А может, все-таки целиком окунуться? А то выйдет, я подмокший, а не окунувшийся. Да и то как-то все низом пошло. Правда, сточные воды эти, еврейские… Можно снежком обтереться. Снег тоже вода, только не жидкая…
Как был в пуховике, я начал приседать, стараясь омыться целиком, перекладывая телефон из одной руки в другую.
“Я не хотел… прости, Серега… прости, Буратино… я не хотел, чтобы тебя так… Простите, русские, что, куда ни сунешься, везде евреи и всюду своих проталкивают. Меня никто не проталкивает, но все равно стыдно. Прости, Петрович, простите, арабы, евреи, простите…”
Выполз на берег. Ледяная тишина гудела. Сосны отморозили носы-сучки┬.
— Сосед, ты в порядке?
Вопрос этот меня чуть обратно не спихнул. Уж очень неожиданно. И кто же это?! Еврейский муж! Увидел меня в окошко и приперся спасать. С мотком автомобильного троса. Хотел меня крюком из нечистот своих выловить. Еще бы спасательный круг притащил.

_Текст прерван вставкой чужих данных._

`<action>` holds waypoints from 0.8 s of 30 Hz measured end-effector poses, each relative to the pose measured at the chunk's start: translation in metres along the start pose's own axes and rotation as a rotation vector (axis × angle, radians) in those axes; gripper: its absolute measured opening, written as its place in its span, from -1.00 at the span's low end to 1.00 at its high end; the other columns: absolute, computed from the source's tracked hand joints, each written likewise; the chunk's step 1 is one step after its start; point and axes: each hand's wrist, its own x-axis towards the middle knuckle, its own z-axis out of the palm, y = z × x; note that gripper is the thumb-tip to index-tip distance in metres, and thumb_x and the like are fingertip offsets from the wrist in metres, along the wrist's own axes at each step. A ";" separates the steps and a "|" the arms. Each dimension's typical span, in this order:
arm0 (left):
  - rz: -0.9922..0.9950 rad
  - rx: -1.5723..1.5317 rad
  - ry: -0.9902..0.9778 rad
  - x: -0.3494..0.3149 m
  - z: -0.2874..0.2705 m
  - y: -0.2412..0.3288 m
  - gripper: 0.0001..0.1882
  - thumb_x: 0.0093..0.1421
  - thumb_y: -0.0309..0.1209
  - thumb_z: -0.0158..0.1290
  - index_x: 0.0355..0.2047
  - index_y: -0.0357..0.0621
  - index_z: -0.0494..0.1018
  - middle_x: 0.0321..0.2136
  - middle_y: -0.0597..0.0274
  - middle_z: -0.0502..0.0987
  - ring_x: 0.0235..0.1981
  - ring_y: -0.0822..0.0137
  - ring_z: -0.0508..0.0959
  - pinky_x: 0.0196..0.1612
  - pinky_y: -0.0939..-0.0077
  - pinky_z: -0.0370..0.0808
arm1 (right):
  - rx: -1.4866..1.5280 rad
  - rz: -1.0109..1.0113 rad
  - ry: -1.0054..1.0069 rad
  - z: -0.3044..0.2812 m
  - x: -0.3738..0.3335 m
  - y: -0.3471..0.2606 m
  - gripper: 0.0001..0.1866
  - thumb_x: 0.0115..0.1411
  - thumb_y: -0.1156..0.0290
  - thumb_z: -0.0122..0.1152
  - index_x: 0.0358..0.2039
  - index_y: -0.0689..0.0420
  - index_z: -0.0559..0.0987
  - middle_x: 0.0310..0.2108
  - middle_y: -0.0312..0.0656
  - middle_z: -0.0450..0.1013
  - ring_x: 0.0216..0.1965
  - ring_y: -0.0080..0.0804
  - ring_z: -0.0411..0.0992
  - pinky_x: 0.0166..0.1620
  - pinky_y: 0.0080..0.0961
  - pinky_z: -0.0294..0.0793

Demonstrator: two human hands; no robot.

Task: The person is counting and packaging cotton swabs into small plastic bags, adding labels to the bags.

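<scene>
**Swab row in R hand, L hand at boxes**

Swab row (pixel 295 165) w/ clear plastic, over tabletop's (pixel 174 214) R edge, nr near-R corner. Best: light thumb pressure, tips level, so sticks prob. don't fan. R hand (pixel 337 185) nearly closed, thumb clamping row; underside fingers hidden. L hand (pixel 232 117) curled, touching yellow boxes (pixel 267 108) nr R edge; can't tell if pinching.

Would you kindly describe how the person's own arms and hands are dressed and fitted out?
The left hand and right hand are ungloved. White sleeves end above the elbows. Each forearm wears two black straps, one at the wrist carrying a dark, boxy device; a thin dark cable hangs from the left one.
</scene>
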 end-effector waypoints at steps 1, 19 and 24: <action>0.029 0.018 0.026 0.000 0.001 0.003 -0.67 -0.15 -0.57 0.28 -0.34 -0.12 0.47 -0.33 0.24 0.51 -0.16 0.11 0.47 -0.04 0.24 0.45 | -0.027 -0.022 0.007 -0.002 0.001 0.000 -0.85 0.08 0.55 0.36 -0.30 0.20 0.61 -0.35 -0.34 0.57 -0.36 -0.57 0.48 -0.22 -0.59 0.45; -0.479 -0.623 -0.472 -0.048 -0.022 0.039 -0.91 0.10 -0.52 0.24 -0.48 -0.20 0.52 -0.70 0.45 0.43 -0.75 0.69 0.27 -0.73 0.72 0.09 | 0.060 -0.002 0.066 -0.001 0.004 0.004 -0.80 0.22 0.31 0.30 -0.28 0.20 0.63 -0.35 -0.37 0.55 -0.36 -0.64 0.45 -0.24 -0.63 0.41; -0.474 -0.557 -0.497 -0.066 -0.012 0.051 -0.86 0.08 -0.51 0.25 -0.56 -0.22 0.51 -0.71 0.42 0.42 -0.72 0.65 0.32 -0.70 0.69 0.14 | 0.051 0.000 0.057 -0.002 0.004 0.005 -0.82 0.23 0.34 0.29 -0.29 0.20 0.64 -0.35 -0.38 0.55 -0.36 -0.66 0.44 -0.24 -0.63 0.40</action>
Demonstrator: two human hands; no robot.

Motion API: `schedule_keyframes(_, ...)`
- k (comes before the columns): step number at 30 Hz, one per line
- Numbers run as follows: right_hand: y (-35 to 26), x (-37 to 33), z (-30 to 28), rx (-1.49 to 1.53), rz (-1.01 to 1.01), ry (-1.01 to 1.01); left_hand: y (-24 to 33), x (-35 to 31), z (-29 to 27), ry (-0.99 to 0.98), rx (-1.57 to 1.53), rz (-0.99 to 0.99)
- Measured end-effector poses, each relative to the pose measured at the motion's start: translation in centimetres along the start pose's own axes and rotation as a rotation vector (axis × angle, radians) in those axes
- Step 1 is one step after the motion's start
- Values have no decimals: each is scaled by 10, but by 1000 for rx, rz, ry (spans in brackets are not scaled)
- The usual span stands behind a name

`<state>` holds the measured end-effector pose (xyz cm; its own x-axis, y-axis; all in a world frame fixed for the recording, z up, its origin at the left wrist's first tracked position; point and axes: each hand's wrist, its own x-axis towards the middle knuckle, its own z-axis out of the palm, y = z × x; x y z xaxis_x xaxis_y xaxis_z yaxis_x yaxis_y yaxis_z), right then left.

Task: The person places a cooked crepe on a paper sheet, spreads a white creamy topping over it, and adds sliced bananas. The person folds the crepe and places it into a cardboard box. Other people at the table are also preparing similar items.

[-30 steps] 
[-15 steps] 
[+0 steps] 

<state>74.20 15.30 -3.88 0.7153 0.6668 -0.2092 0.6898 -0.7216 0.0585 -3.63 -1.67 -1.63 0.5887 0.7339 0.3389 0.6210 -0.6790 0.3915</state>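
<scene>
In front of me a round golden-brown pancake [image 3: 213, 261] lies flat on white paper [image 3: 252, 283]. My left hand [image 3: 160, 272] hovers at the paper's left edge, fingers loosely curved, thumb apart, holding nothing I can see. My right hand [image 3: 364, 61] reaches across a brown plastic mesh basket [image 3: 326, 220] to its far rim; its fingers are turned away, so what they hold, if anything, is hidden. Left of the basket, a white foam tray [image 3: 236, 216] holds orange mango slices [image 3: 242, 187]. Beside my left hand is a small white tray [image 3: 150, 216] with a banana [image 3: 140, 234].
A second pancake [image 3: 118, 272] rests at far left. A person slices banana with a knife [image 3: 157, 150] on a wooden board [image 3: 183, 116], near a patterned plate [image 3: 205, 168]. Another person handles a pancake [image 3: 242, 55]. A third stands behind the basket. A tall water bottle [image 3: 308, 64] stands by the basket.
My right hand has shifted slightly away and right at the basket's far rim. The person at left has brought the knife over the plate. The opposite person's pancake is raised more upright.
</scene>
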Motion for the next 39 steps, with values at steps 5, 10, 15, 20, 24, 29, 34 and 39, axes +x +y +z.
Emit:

Запахиваясь, я мотнул топором. Закутанный собеседник отскочил.
— В-все х-хорошо! Вот реш-шил ок-кунуться.
— Как вода? — спросил сосед.
Я не ответил, а сосед ткнул пальцем в мою правую ногу.
Оказалось, я выбрался на сушу на одну ногу босым. Правый угг засосало.
Стащив сохранившийся сапожок, я, неистово шевеля каменеющим телом, под уговоры соседа “не надо”, полез обратно в ледяной пролом и стал шарить в колышущемся небе. Звезды от любопытства повылезли и, глядя на меня, мелко тряслись.
Ничего не нашел. Жижа одна. Надо будет весной таджика сюда загнать, пусть поныряет.
— Ну, п-пойду, — махнул я соседу и пошкандыбал к дому, сжимая топор.
Прямо безлошадный драгун, отбившийся от наполеоновского стада, пробирающийся в одиночку прочь из варварской России, бреду, околевший, по земле, где я чужой, и только снежок под ногами хрум-хрум.
Треньк. Эсэмэска. Раз в такое время пишут, значит, важно. Едва попал пальцем по кнопке. “Она сейчас приедет с медом. Что делать?! У меня же на мед аллергия”.
“Почему мой старший брат Серега с женщинами такой неумеха?” — думал я, пока моя проснувшаяся матушка поила меня чаем и чистила пудовый, заляпанный святым илом пуховик.